Por su parte, Tales decide alquilar una prensa para la próxima estación. Realmente una idea rara, dicen los que saben; pero se callan, porque no entienden nada. ¿Que puede llegar a hacer Tales con una prensa de aceite? No se habla mucho del tema. El sabio se muestra discreto, persuasivo. A unos les dice que lo hace para agradar a su tía, a otros que es para tratar sus ardores estomacales. Alquila dos, tres, cinco, diez prensas de aceite en los alrededores. Y prácticamente por nada. Estamos apenas en los comienzos de la primavera, todo el mundo está convencido de que habrá apenas tres escasos olivos para prensar.
Tales envía a sus sobrinos a las ciudades cercanas y luego a las más alejadas. Muy pronto, mientras aún la primavera no está a pleno, no queda ya una prensa en la región que él no haya reservado. A cuatro días de mula de Mileto está todo alquilado. Y no le cuesta gran cosa. Nadie se da cuenta. El buen tiempo puede retornar…y lo hace.
.Es soberbio, sorprendente, suave cuando hace falta, caluroso y seco en el punto justo, húmedo como corresponde, un clima soñado para los olivos. Los árboles se cubren de frutos. Se hinchan, crecen, explotan de savia y de jugos. Nada los amenaza. Cuando finaliza el otoño, la cosecha es digna de los dioses.
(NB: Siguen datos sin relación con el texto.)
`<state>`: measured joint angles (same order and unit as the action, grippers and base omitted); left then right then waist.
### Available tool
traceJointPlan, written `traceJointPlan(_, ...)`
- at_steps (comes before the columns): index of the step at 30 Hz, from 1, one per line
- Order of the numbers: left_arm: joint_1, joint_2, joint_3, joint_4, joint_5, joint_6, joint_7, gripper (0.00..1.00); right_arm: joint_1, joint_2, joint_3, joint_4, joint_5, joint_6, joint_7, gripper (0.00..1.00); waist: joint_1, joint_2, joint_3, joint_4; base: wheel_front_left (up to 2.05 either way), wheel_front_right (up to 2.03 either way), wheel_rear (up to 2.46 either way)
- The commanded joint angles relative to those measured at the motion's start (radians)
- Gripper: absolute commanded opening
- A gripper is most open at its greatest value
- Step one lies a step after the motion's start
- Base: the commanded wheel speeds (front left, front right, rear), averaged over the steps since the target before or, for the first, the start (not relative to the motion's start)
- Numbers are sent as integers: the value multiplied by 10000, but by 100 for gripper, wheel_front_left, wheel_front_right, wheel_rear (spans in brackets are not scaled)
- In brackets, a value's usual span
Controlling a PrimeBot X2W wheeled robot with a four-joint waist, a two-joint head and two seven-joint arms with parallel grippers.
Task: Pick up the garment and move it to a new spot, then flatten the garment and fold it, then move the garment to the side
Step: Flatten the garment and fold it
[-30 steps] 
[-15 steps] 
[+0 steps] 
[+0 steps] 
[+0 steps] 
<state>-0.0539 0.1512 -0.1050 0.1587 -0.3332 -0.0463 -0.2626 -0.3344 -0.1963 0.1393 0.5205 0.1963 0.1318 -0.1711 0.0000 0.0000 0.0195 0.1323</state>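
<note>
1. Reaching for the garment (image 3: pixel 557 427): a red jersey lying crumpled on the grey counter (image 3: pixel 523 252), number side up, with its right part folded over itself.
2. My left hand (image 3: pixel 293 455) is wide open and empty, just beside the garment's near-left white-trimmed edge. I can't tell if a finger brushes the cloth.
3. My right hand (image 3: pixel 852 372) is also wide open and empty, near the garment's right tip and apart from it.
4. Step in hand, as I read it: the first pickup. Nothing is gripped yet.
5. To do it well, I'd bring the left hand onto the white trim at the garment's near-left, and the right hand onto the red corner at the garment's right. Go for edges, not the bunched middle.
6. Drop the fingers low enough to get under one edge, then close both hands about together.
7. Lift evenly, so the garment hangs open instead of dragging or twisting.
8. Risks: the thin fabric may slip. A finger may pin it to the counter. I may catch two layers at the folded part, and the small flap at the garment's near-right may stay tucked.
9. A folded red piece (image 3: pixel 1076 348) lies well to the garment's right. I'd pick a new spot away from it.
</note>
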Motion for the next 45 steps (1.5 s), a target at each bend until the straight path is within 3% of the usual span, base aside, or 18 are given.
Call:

Las ramas crujen por el peso. Los días son cortos. Hay que apurarse a prensar los frutos.
Entonces, Tales impone su tarifa. “No querrán perder una cosecha tan buena…Tendrán aceite por años…Sí, pueden pagarme en varias veces…No, sólo acepto piezas de oro o de plata…
Ah ¿Cómo hice? Pues bien, gracias a la ciencia. Gracias a las estrellas, gracias a los cálculos. El resto queda en secreto.

Fin

Por Roger-Pol Droit y Jean-Philippe de Tonnac.